Sometimes we run ourselves into the ground, trying to find our thing, our purpose, our Next. All it takes is to listen to ourselves, past, present, and future. To trust and craft the energy around our intentions in the certainty that we are able to accomplish it, whatever it is, and that we trust ourselves to know and seize the exact opportunity as it presents itself. We already know what we want. It’s most likely the thing we believe we could not possibly do, even if it never leaves our mind and we do it in secret. Or we “fake” it in attempts of making it, drowning in the anxieties of being discovered as an imposter; not realizing that we were actually faking it to ourselves the entire time, and are well on our way to our deepest desires.
It’s almost as if sometimes we believe that if we admit to ourselves that we want something badly, it’s almost a sure fire way of not getting it, of “jinxing” it out of our existence. We tell ourselves stories about it. “I could never be that good, it’s just for fun.” “I couldn’t leave my job for that, there’s no future in it.” “I don’t share it, it’s just for me.” Sometimes these lies are helpful, and we give ourselves into our craft, with no real pressure.
But when the universe responds, when the world within us stands at full attention and the one around us starts to pay attention, this strategy will stop working. You will no longer be able to hide from your greatness, or couch it in equivocal energy.
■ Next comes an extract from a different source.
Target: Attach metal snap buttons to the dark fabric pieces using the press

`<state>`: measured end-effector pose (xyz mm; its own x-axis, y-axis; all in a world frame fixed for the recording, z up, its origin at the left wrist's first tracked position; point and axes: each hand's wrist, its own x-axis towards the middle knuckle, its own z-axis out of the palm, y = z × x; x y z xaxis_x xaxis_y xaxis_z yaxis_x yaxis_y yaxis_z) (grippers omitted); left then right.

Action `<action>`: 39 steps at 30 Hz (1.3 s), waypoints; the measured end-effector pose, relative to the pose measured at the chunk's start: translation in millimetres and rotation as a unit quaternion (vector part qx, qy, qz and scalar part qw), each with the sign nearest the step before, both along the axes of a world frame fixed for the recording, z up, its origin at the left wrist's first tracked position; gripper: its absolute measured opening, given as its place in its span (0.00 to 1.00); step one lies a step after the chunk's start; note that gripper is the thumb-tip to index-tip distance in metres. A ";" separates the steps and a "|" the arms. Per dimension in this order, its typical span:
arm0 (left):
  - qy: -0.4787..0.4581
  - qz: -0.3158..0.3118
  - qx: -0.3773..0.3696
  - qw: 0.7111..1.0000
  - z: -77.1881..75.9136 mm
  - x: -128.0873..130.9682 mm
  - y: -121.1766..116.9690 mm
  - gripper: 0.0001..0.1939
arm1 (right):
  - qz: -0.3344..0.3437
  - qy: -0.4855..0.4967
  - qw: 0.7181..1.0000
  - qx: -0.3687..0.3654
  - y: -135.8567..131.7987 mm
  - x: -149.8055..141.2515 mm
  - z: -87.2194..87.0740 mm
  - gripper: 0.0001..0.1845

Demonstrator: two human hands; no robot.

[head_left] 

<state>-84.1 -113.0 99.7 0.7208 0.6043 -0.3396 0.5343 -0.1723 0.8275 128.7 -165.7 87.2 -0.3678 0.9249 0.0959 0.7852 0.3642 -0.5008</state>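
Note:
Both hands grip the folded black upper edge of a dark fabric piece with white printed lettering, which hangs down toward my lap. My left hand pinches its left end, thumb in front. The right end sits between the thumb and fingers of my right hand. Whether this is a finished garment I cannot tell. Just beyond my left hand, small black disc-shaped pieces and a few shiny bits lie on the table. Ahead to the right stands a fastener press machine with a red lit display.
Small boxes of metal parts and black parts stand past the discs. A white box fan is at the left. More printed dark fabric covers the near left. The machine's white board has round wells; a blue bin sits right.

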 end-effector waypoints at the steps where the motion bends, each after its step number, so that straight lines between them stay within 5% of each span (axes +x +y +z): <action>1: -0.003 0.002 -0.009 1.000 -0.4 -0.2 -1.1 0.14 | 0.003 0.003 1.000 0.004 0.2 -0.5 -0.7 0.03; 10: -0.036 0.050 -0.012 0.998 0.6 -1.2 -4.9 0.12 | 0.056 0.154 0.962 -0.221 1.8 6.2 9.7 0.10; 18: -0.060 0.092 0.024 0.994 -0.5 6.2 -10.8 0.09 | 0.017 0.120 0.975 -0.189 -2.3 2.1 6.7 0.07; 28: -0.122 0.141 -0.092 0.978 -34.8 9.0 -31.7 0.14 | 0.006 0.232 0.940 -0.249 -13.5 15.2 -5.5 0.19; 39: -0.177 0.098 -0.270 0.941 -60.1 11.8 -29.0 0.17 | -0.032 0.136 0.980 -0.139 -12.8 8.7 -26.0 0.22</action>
You will have to Seek your Why.
That’s what you learn to focus on in your buffer time, atop of the hill you just climbed, contemplating the mountains before you, just outside of your view up to that point. Why are you here? Why do you want to go there? Why do you think you can make it? Why do you believe you can’t? Why there, out of all the places? Why you, out of all the people?
If a deafening silence erupts after each of these questions, breathe. Don’t make it up. Definitely not based on what you believe your audience (hypothetical or not) thinks is a “good” answer, or the “right” answer. Find it. Let that be your side quest, where you find the key to your How, which will inevitably get you to your first step.
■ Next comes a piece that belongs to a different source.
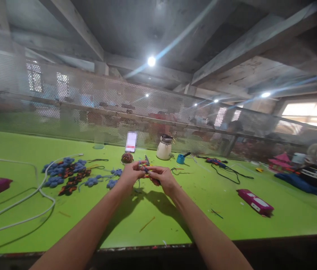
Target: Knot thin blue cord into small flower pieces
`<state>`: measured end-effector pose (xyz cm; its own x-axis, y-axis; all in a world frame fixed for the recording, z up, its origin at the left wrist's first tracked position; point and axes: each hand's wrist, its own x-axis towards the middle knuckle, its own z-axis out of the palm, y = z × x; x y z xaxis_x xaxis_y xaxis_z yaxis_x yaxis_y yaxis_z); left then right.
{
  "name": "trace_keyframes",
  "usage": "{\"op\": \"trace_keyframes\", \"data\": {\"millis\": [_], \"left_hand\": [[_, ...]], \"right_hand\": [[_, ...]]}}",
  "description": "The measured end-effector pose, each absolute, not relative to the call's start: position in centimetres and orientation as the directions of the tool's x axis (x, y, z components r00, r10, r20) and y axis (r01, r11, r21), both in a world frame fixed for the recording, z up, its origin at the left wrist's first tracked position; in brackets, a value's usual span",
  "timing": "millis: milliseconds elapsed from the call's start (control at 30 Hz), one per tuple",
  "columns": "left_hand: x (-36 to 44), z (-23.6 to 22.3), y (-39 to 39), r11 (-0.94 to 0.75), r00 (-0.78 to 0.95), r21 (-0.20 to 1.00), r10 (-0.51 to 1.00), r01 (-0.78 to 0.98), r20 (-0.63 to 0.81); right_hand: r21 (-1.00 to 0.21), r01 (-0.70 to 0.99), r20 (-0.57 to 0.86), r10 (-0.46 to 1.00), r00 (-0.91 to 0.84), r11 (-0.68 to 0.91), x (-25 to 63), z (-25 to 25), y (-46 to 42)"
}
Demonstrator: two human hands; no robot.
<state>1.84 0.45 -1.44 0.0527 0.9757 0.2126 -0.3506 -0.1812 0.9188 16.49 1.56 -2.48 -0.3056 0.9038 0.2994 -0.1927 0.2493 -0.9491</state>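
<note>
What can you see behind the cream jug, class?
The perforated screen stands behind the cream jug. Whatever part the jug covers cannot be seen.

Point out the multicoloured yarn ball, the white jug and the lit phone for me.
Multicoloured yarn ball (127, 158): head view, middle of its wound side.
White jug (164, 150): head view, pale body below the dark top.
Lit phone (131, 141): head view, middle of the screen.

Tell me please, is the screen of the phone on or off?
On: the phone shows a bright, pale screen with a red band low down.
</note>
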Motion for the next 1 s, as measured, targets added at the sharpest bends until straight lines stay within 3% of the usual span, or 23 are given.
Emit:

What got you here, won’t get you there. It’s all in the mind, but it’s the hardest work you’ll have to do. You’re your own critic and obstacle, and while you’re a formidable opponent, at one point you have to realize that you hold all the keys. You have to be willing to be brave, the kind of bravery that exists in the vulnerability of exploring something new, of flirting with success and failure, both terrifying outcomes.
In that moment, trust in the wisdom of your own new understandings of who your are, the lessons you’ve accumulated thus far up the hill, leaving behind all your negative beliefs and ambiguous energy. Admitting to yourself what you most want and having the courage to promise to yourself that you’ll do it for you, helps you cut through a lot of detours and red tape. And when you get there, do what it takes, open up to the world and let it swallow you, see what emerges.